Without health insurance, the family couldn’t find a local hospital that would do a transplant.
“My son begged me, ‘Don’t let me die, Mommy,’ so I did everything in my power to find a place to help him. Thanks be to God, we found a way,” said Shaffino, a restaurant cook.
UCSF Children’s Hospital, with money from a state health program, agreed to do the transplant. Rosenthal, who oversees the hospital’s pediatric liver transplant program, took over care of Irving. The doctor said that without a new liver Irving would have died, maybe within months.
Specialists say many kids diagnosed with fatty liver disease come to subsequent checkups heavier and, at best, just one in four loses significant weight, the only treatment known to stop and even reverse the disease.
“My patients that are successful, the whole family has bought in,” increasing exercise and changing diet, said Dr. Stephanie Abrams, a liver and obesity specialist at Texas Children’s Hospital. “The problem is that we aren’t changing society in favor of becoming lean.”
The scope of the disease has only been realized in recent years. Just a handful of cases were reported in medical journals in the 1980s, and in the past, many adult patients were thought to be lying when they denied drinking alcohol.

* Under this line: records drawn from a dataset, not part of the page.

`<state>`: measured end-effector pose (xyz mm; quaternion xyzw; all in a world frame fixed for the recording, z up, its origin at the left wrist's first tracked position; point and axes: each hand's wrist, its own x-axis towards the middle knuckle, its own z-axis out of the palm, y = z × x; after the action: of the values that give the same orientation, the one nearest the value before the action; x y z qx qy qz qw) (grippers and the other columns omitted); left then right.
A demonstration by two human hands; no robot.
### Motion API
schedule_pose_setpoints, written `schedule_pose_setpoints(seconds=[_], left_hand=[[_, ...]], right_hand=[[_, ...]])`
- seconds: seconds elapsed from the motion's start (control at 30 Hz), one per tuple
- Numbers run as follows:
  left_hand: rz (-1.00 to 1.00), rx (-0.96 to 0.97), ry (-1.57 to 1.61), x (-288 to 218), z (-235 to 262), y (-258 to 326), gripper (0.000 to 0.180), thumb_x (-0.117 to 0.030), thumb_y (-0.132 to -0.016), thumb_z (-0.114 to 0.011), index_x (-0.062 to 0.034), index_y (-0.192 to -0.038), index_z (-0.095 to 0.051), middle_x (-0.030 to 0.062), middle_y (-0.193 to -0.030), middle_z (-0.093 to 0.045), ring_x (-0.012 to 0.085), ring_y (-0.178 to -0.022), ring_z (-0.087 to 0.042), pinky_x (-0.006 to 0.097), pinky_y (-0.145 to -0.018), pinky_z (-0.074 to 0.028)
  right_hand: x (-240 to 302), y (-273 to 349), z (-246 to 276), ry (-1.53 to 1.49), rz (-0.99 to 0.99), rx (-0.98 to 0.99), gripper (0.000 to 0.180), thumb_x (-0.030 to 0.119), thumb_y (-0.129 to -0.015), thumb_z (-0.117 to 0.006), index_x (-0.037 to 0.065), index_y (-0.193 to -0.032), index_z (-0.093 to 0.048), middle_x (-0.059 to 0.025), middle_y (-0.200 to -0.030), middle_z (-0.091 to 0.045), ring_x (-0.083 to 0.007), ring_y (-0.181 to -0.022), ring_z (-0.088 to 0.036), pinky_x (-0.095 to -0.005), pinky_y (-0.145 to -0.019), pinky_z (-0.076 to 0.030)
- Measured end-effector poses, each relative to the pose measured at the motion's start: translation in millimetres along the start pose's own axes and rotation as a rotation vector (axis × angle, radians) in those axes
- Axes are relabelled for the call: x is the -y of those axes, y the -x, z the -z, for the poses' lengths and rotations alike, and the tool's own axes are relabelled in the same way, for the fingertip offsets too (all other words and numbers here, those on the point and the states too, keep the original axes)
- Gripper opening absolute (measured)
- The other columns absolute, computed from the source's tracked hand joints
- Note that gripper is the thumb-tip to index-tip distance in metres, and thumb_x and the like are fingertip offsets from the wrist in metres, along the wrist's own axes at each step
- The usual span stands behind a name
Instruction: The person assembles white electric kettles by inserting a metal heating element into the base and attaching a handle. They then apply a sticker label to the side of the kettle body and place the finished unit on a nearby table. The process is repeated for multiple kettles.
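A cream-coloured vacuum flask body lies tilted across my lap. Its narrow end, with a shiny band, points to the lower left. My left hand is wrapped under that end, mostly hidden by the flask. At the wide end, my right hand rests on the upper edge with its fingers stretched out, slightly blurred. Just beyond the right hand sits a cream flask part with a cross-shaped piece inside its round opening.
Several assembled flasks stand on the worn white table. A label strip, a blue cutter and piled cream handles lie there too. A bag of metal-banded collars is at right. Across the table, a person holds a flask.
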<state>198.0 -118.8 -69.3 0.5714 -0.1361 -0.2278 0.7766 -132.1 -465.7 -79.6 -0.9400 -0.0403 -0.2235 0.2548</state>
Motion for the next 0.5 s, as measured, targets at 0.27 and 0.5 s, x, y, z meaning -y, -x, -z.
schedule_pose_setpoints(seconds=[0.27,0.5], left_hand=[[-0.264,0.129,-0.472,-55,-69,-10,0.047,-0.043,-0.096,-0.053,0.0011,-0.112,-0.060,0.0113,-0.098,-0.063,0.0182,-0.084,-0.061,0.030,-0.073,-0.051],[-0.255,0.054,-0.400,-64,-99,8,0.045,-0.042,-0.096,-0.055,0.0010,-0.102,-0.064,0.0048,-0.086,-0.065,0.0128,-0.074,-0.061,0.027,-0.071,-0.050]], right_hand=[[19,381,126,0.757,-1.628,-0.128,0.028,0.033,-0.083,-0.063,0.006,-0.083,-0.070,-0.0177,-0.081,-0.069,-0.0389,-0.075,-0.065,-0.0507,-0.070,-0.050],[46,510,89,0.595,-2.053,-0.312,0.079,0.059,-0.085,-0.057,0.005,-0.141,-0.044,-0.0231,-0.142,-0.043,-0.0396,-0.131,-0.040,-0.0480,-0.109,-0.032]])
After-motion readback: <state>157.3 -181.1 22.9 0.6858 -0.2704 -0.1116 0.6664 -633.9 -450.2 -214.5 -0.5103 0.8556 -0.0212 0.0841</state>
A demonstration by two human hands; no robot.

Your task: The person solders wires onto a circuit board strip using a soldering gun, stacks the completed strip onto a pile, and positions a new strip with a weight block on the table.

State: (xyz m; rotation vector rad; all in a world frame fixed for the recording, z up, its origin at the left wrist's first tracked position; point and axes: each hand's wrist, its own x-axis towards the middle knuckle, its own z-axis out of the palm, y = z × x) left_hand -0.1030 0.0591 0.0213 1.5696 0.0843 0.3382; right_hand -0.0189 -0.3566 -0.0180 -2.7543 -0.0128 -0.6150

Only three liver transplants on American children with nonalcoholic fatty liver disease were recorded from 1990 through 2002; two were done last year.
“It really has been only in the last two or three years that this has become more commonplace,” said Dr. Ann Scheimann, a pediatric gastroenterologist at Johns Hopkins Children’s Center. “It is scary.”
Like heart disease, liver disease is silent. Kids may feel fine for years. Any early symptoms, like fatigue and loss of appetite, are vague and usually eclipsed by more conspicuous problems, from diabetes to high blood pressure.
“The majority of children with this still go undiagnosed,” said Dr. Jeffrey Schwimmer, head of the Fatty Liver Clinic at Rady Children’s Hospital in San Diego. “Some kids have died.”
The number of patients at his clinic has roughly tripled over the past six years, and he’s seen one 8-year-old with cirrhosis.
“Many of these children, their parents have it (fatty liver disease) and don’t know it,” said Schwimmer.
Experts say the best way to combat the problem is to intervene early, while it can be reversed, with a medical team working with the whole family, including liver and hormone specialists, a dietitian and counselors.
Last spring the American Academy of Pediatrics recommended that doctors do a blood test of liver enzymes every two years on obese children and overweight ones with high blood pressure or cholesterol or family history of heart disease. A trade group for children’s hospitals last year gave similar advice.